[PATCH 00/33] Adaptive read-ahead V12

* [PATCH 00/33] Adaptive read-ahead V12
       [not found] <20060524111246.420010595@localhost.localdomain>
@ 2006-05-24 11:12 ` Wu Fengguang
  2006-05-25 15:44   ` Andrew Morton
       [not found] ` <20060524111857.983845462@localhost.localdomain>
                   ` (27 subsequent siblings)
  28 siblings, 1 reply; 107+ messages in thread
From: Wu Fengguang @ 2006-05-24 11:12 UTC (permalink / raw)
  To: Andrew Morton; +Cc: linux-kernel, Wu Fengguang

Andrew,

This is the 12th release of the adaptive readahead patchset.

It has received tests in a wide range of applications in the past
six months, and polished up considerably.

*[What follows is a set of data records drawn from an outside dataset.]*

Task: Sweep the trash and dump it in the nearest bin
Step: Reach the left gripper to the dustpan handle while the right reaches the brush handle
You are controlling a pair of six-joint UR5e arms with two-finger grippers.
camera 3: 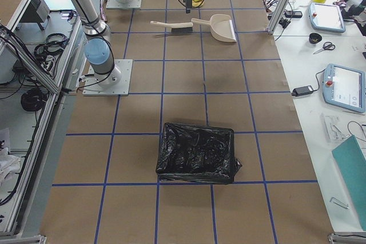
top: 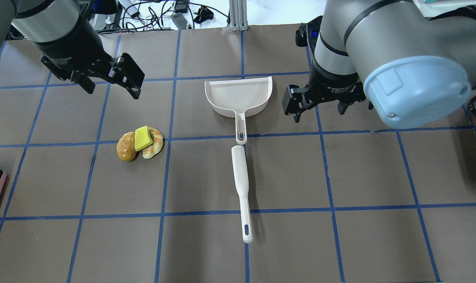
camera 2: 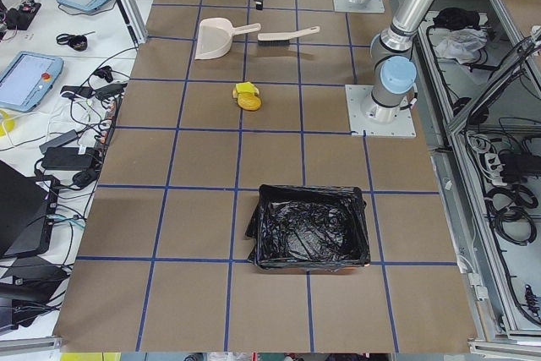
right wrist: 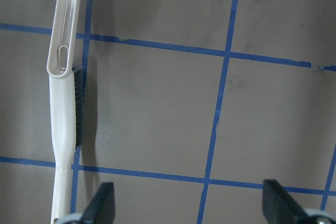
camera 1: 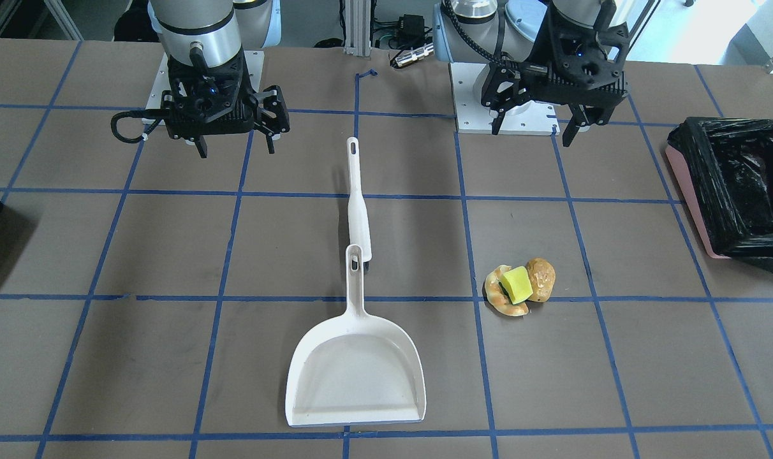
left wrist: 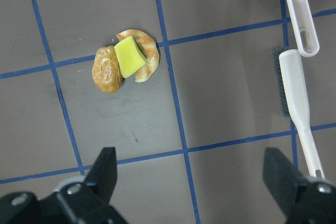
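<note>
Our left gripper (top: pixel 112 90) and right gripper (top: pixel 318 114) hang open, empty. Trash (top: pixel 141 143) sits clumped near the dustpan (top: pixel 238 94), far from the bin (camera 1: pixel 685 191); we reckon sloppy brush (top: pixel 241 184) strokes could scatter it.

Four fixed views around the table (top: pixel 340 177); two downward wrist close-ups.

Dustpan (top: pixel 238 96), far, and brush (top: pixel 241 184), near, lie end to end mid-table (top: pixel 340 177); trash (top: pixel 140 143) to their left; bin (camera 2: pixel 313 261) farther left.
</note>
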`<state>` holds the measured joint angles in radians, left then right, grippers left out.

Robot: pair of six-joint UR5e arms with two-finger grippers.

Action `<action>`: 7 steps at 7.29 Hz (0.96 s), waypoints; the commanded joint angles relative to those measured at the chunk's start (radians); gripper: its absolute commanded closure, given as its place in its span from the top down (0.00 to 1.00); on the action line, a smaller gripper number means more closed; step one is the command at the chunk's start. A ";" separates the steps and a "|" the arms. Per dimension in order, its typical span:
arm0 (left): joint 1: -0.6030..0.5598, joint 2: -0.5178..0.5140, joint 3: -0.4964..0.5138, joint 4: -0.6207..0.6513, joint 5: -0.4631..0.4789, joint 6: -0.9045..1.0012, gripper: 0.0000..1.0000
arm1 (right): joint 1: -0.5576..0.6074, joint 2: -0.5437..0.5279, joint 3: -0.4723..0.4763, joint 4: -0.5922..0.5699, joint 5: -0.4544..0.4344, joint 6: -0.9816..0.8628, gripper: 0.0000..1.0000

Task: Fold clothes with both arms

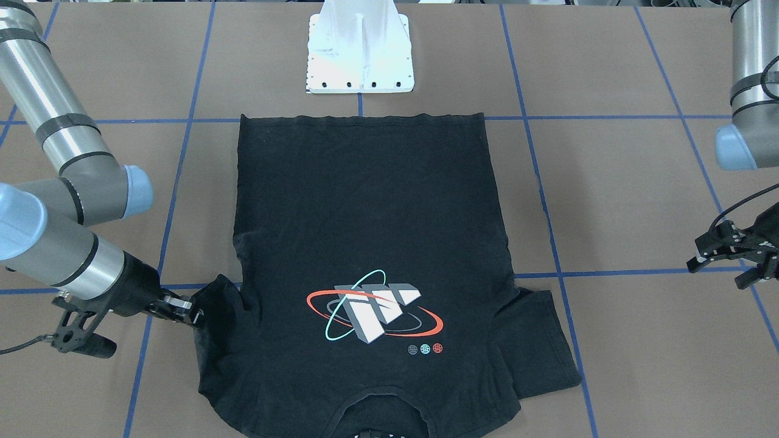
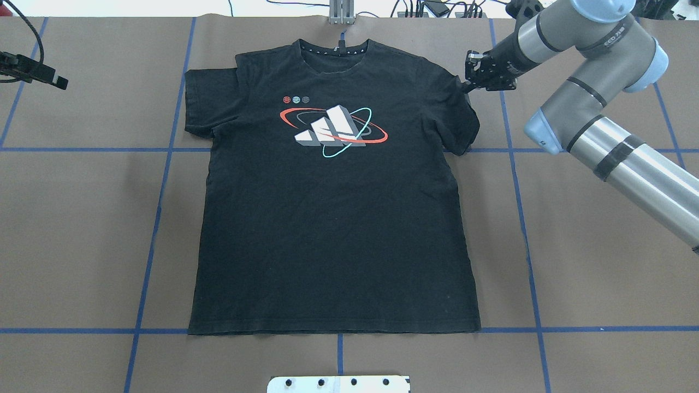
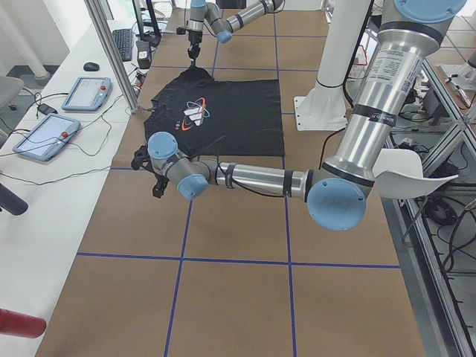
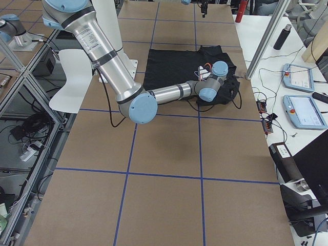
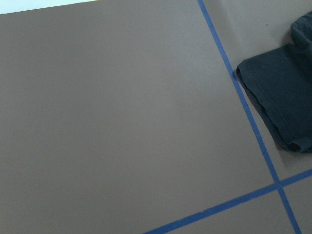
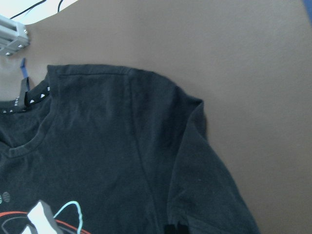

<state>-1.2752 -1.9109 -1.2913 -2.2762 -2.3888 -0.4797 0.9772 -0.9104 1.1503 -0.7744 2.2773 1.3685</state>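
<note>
T-shirt [image 2: 333, 218], black, logo up, spread flat mid-table; collar at the edge far from the robot, hem nearest the white base mount [image 1: 359, 55]. Right gripper [image 1: 193, 315] sits at the outer edge of the sleeve on its side. Its fingers look pressed together on a small pinch of sleeve cloth, which rises in a peak toward them. Left gripper [image 1: 718, 272] hangs with fingers spread over bare table, well apart from the opposite sleeve [image 5: 280, 102], which lies flat with one corner slightly turned under. Step in hand, as I read it: taking hold of both sleeves for the first inward fold. To do it well, bring the left gripper to a matching spot on its own sleeve before either arm lifts, so the pull is even. Take both layers of the cuff rather than a thin nip. Lift low and carry the sleeves over the body without dragging the torso off its square lie. Mind the wrinkles at the armpits. Surface: brown matt table covering [image 2: 600, 262], gridded with blue tape lines [image 2: 158, 218]; probably some grip on cotton. Room: side bench with two tablet-like controllers [image 4: 300, 77], a dark bottle [image 4: 281, 36], loose cables, aluminium posts.
</note>
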 commanded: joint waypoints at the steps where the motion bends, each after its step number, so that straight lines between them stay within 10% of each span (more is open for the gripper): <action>1: 0.004 -0.022 0.001 -0.002 0.002 -0.075 0.99 | -0.064 0.071 -0.020 0.001 -0.083 0.078 0.00; 7: 0.037 -0.054 0.020 -0.002 0.033 -0.080 0.99 | -0.130 0.290 -0.259 -0.085 -0.197 0.075 0.00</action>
<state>-1.2572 -1.9467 -1.2820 -2.2780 -2.3640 -0.5579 0.8672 -0.6536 0.9350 -0.8579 2.1132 1.4436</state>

Please consider it for inclusion in -mm tree.

Performance benefits
====================

Besides file servers and desktops, it is recently found to benefit
postgresql databases a lot.

I explained to pgsql users how the patch may help their db performance:
http://archives.postgresql.org/pgsql-performance/2006-04/msg00491.php
[QUOTE]
	HOW IT WORKS

	In adaptive readahead, the context based method may be of particular
	interest to postgresql users. It works by peeking into the file cache
	and check if there are any history pages present or accessed. In this
	way it can detect almost all forms of sequential / semi-sequential read
	patterns, e.g.
		- parallel / interleaved sequential scans on one file
		- sequential reads across file open/close
		- mixed sequential / random accesses
		- sparse / skimming sequential read

	It also have methods to detect some less common cases:
		- reading backward
		- seeking all over reading N pages

	WAYS TO BENEFIT FROM IT

	As we know, postgresql relies on the kernel to do proper readahead.
	The adaptive readahead might help performance in the following cases:
		- concurrent sequential scans
		- sequential scan on a fragmented table
		  (some DBs suffer from this problem, not sure for pgsql)
		- index scan with clustered matches
		- index scan on majority rows (in case the planner goes wrong)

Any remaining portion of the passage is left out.